The past year has been one full of change. I got married, moved to a new state, started a new job, and discovered that I had vaginismus. I waited until I married to have sex, but my inability to use tampons, undergo a gynecological exam, and do basic things with my body that most women could baffled me.

Trying to justify my issues, I started negotiating with myself. Maybe my problems were due to a lack of experience; when I finally had sex, these issues would resolve. Or maybe my past issues with endometriosis were to blame, or maybe there was another physical problem, but because I couldn’t undergo a proper gynecological exam, the doctor couldn’t see the issue. In the end, I convinced myself that all would be well on my wedding night—until it wasn’t.

After four months of trying to have sex unsuccessfully, I decided to see a gynecologist. At the appointment, I explained that I had a great deal of pain when we would attempt intercourse, so much so that I could not continue. At first, the doctor tried to reassure me that it was probably just a vaginal dryness and that more lubricant would solve the issue. She then attempted to examine me. I felt my entire body recoil in fear as she started to insert the speculum. After trying a few more things, she concluded that I had a condition known as vaginismus. She left me with virtually no information on the condition and simply gave me the name of a sex therapist who could help me.

As it turns out, the therapist doesn’t treat women who have vaginismus.
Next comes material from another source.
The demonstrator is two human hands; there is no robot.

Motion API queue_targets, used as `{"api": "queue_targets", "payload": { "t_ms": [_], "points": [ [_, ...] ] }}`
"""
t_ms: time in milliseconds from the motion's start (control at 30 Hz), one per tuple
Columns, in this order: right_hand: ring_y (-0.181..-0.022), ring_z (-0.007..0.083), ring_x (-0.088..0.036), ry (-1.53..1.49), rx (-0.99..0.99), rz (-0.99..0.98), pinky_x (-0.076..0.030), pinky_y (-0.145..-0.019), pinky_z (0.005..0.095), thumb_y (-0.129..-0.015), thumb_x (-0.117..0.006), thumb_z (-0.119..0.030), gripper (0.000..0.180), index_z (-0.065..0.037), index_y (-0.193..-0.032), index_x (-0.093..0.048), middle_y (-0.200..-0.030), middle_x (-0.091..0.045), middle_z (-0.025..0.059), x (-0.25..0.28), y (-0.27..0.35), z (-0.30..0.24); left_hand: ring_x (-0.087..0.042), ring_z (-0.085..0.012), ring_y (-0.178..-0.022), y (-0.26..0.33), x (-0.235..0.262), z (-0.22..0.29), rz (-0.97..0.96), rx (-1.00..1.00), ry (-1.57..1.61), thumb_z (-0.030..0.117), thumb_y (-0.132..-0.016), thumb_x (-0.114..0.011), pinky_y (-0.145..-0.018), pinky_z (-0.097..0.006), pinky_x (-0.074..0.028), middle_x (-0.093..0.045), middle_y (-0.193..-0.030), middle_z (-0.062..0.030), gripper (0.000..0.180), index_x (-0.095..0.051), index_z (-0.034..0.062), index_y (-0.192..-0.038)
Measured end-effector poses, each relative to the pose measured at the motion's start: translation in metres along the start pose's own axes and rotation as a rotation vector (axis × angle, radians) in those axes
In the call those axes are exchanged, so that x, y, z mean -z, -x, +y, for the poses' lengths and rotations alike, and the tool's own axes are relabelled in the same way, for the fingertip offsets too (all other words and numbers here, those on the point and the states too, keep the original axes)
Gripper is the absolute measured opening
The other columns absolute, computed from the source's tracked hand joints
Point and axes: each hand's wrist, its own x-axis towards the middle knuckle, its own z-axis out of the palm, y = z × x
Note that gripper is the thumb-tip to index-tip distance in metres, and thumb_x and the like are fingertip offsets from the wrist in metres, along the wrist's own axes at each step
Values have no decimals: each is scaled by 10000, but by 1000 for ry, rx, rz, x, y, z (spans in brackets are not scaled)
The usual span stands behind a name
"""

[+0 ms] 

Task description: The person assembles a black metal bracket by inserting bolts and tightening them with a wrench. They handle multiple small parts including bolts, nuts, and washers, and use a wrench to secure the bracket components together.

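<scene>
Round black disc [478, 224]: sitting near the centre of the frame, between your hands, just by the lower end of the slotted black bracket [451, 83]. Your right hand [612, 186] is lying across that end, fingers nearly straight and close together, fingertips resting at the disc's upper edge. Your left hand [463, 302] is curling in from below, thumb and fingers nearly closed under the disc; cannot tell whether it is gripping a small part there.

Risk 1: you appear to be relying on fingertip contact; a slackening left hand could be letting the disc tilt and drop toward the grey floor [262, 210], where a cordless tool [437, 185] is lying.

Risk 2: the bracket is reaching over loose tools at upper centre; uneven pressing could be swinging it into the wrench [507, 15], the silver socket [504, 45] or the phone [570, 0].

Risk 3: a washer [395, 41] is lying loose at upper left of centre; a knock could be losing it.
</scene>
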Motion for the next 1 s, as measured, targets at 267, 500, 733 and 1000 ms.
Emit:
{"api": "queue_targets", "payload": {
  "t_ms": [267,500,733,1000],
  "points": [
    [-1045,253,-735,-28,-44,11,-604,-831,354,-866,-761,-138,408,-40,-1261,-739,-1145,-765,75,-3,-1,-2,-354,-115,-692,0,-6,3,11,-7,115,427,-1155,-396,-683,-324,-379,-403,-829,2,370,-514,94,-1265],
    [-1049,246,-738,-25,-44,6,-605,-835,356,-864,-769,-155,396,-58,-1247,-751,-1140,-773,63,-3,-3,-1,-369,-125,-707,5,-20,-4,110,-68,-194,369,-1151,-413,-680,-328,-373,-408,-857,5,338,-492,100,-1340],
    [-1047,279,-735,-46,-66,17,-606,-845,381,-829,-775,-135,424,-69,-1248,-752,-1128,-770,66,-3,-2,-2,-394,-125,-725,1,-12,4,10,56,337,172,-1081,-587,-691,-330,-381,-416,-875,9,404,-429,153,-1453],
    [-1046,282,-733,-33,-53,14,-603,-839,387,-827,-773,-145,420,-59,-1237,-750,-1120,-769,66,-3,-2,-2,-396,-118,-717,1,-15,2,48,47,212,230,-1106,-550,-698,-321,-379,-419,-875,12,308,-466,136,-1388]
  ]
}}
Another dead end. After a lot of tears, I began doing my own research, desperate to find a solution. I quickly discovered there was no treatment available in my state or in most states for that matter. Then I stumbled upon the Women’s Therapy Center (WTC).

I found an abundance of written information about vaginismus, informative videos about the condition, testimonials from women who had been successfully treated at the center, and a support group. The more I weighed my options, the more I realized that I could try a lot of other things, but most likely I would waste months, maybe even years, only to find no cure. Many women revealed in their testimonials that they had tried countless types of therapy before coming to the WTC. Nothing had helped. I didn’t want vaginismus to continue crippling my life and despite having a loving, supportive husband, I didn’t want it to eventually destroy our marriage.

My advice to women suffering with vaginismus is this: don’t waste time trying other stuff. Come to the WTC. The doctors know what they’re doing, they’ve helped thousands of women overcome vaginismus, and you can be one of them if you truly want to be cured. They are compassionate, supportive, encouraging, push you when you need it, and never give up on you.

The road to curing vaginismus isn’t easy, but living with it is worse. So, whatever you have to do—save money, raise money, borrow money—it’s worth every cent. My husband and I have no doubt that we made the right choice coming here. Cure is possible, help is available, and the healing it brings will forever change your life.